Eight tips for OS X's Quick Look
OS X’s Quick Look lets you view a file’s contents by selecting it in the Finder and then pressing the spacebar. There’s no need to wait for the file to open in an application—it appears immediately, so you can look up a number or date, or simply see if this is the file you want. Read text files, RTF files, Word documents, Excel spreadsheets, and PowerPoint documents. Sneak a peek at Pages, Numbers and Keynote files. Play videos, in many formats, and even listen to music files. But as handy as all that is, Quick Look can do even more:
1. View multiple files with Quick Look
If you've selected a file in the Finder and viewed it with Quick Look, it’s easy to check out other files in the same folder too. Just press the arrow keys. If you’re in List View or Column view, press the up- or down-arrow keys to view other files. If you’re in Icon View, you can move up and down, but you may need to use the right- and left-arrow keys to see items in other columns. Using this technique, you can leaf through a whole folder of files by selecting the first one, pressing the spacebar, and then using the arrow keys to see the others.
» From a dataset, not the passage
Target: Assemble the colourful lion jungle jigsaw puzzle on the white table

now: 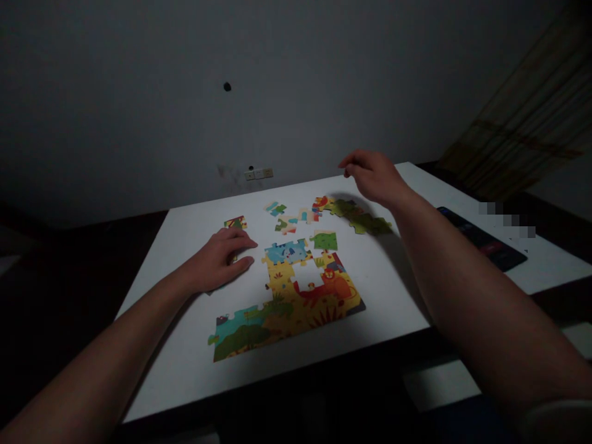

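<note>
A partly joined jigsaw puzzle (296,308) lies on the white table, showing a red-orange lion, yellow ground and a green crocodile. A square gap in it shows bare table. My left hand (224,259) rests left of the puzzle, thumb and fingers apart, partly covering loose pieces beneath it. My right hand (374,176) is raised over the far right, fingers loosely bent with a small gap by the thumb; nothing shows in it. Below it lie dark green puzzle pieces (370,223). A green puzzle piece (325,240) sits at the puzzle's upper right edge.
Loose puzzle pieces (285,224) lie behind the puzzle, with a blue-green piece (275,208) farther back. A red-and-green piece (235,222) is beyond my left hand. At the right lies a dark phone-like device (485,240). The table (185,345) stands near a wall with sockets (259,174).
</note>
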The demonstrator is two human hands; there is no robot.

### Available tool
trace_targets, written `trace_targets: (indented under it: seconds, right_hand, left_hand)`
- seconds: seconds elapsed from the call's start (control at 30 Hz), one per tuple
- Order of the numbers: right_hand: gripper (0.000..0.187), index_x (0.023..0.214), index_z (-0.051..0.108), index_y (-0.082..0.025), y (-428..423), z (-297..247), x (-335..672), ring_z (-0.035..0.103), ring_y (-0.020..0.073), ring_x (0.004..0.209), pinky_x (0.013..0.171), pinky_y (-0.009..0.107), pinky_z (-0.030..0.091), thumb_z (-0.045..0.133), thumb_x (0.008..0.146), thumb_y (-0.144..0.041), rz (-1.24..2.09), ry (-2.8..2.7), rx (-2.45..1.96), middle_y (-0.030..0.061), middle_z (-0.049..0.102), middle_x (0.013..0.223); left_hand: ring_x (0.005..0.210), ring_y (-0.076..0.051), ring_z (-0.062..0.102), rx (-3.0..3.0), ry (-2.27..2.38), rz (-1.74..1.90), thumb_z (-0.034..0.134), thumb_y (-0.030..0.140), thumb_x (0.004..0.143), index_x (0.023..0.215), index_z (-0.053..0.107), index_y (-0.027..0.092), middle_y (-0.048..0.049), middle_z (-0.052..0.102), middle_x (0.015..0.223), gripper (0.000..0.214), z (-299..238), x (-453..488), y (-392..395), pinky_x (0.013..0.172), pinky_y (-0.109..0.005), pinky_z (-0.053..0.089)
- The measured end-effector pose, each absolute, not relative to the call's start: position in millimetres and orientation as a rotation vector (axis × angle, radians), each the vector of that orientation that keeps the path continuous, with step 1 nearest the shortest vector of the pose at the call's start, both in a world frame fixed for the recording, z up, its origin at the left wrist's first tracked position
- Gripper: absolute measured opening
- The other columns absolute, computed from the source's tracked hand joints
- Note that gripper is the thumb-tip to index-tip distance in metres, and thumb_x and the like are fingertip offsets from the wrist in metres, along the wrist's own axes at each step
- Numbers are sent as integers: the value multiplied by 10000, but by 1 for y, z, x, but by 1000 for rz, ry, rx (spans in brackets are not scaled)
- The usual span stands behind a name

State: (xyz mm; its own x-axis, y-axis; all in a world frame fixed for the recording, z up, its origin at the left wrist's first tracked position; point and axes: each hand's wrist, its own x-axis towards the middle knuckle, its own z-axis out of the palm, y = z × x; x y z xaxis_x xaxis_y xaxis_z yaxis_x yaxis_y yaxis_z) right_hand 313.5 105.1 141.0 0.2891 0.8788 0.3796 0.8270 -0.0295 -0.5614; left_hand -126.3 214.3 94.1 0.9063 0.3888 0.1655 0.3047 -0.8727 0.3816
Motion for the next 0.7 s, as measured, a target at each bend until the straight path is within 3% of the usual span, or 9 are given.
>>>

2. See more than just the first page
When you open a multiple page file with Quick Look, you can scroll through it to see the entire document. For example, if you select a PDF file and press the spacebar, the first page will appear along with thumbnails of the other pages in a sidebar to the right. To read these pages, either use your mouse or trackpad to click on them, or press the Page Up or Page Down buttons to move through them. (If you’re on a laptop, you’ll use Fn-Up Arrow and Fn-Down Arrow to do the same thing.) This also works with documents created with Apple’s Pages, Numbers, and Keynote, as well as with Microsoft’s Word, Excel, and PowerPoint, among others.
3. Copy and paste Quick Look content
By default, you can only view the contents of your documents in Quick Look; but a hint recently published on Macworld shows how to turn on a hidden feature that will let you copy text from documents as well. Only one simple Terminal command is required.
4. Preview attachments in Mail
If you receive an attachment with an email message in Mail (and OS X can read that attachment), you can click on the Quick Look button near the top-right of the message to see it.
If there’s more than one attachment, arrows will appear at the top-left of the Quick Look window; click on one of these to see the next or previous attachment. You’ll also see an Open With Application Name button, which lets you choose to open the file you’re looking at in its appointed application. (As of OS X Lion, you’ll see this option in most situations when you use Quick Look.)
When you’ve finished viewing your attachment, press the spacebar, or click on the close button (labeled with an x) to dismiss the Quick Look window.
5. Look more closely at Spotlight results
If you use Spotlight to search for files on your Mac, you can access a kind of Quick Look option when you’re looking at your results. Hover your cursor over a search result to see the contents of the file. For example, hover over a Webpage to see what it looks like; hover over a video or music file, then move your cursor over the display and click the arrow button to play it; hover over a Word document to see its content.
6. View iTunes items without interrupting your music
While you can’t use Quick Look in iTunes—selecting an item and pressing the spacebar plays it—there is a way to access a Quick-Look-like feature from within the program. Using Doug Adams’ Have a Quick Look Apple script, you can view PDFs and sample music files without switching away from what’s playing. You can also preview videos. Just select an item in iTunes and access the script from the Script menu (labeled with a scroll icon).
7. Double-check files in Terminal
Wouldn’t it be nice to be able to make sure you’ve got the right file before you do something to it with a script? Though you might not have thought about it before, it can be useful to activate Quick Look from within Terminal, OS X’s command line interface. You can do it, using the
qlmanage command. Read this Macworld hint for the details.
8. See what’s in the Trash
You put some files in the Trash, but now you’re starting to wonder if you mistakenly tossed out something important. OS X won’t let you open files in the Trash, so you might think you have to copy everything to another folder in order to check. No need. Select the files and press the spacebar to see them with Quick Look.